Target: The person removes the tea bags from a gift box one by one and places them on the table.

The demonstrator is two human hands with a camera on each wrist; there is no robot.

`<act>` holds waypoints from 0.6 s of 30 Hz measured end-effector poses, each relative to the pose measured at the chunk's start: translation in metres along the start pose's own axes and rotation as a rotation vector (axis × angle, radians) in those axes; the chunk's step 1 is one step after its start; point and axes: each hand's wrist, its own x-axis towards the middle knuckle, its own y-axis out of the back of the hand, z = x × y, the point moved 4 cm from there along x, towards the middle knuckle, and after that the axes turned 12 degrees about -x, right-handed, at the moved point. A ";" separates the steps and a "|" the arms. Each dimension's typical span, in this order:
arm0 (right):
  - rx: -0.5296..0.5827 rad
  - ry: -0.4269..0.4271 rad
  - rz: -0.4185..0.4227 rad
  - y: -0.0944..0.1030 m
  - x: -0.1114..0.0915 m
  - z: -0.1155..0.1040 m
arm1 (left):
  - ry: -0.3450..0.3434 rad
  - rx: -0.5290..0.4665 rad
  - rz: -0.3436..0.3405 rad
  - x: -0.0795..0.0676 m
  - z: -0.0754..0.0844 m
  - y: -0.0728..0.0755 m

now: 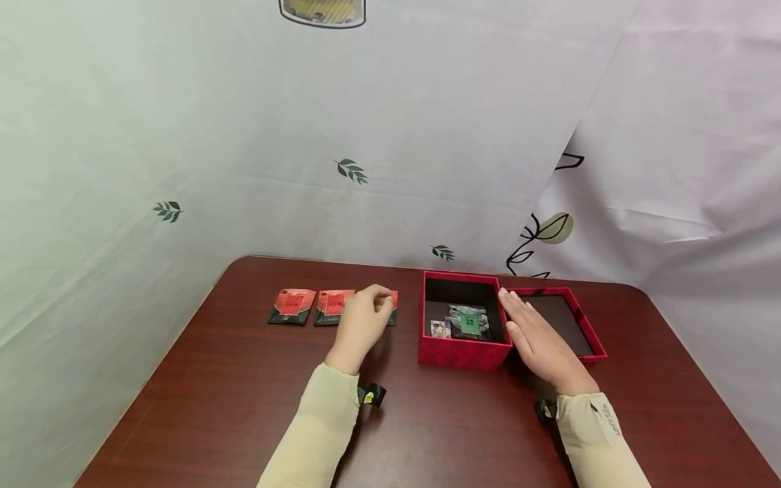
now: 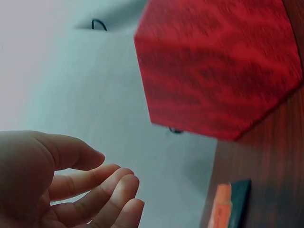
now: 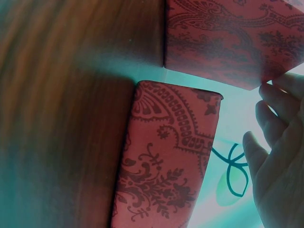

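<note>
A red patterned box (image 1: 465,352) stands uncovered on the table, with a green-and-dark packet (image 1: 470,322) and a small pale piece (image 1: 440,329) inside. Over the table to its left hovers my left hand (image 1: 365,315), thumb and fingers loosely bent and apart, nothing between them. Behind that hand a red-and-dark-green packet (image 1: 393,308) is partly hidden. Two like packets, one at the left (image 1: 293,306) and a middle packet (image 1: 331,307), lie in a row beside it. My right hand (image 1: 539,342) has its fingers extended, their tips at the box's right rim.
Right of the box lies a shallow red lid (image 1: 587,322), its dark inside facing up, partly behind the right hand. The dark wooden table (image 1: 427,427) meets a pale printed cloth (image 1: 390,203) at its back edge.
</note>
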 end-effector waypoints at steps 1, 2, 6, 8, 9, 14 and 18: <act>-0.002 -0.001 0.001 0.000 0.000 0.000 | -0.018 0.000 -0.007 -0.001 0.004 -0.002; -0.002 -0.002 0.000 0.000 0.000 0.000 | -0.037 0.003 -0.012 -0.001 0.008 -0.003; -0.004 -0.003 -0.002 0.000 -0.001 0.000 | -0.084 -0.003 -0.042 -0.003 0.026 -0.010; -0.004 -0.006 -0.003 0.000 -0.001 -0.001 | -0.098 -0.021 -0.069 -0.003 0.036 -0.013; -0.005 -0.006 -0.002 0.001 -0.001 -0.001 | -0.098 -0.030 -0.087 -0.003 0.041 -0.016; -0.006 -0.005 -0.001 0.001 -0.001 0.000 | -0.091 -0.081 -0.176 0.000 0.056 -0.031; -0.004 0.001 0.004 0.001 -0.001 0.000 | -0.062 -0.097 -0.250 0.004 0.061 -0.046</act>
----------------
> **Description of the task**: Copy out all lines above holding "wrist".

> **Solution to this exercise**:
The demonstrator is two human hands with a camera on each wrist; there is no robot.
`<act>` holds waypoints from 0.6 s of 30 Hz measured end-effector poses, each relative to the pose measured at the chunk's start: translation in metres along the start pose's own axes and rotation as a rotation vector (axis × angle, radians) in those axes; the chunk's step 1 is one step after its start; point and axes: each hand's wrist, its own x-axis towards the middle knuckle, its own y-axis out of the back of the hand, z = x × y, the point moved 4 cm from there along x, towards the middle knuckle, and after that the axes turned 12 degrees about -x, right-handed, at the moved point. A ";" separates the steps and a "|" the arms. Each dimension's typical span, in this order:

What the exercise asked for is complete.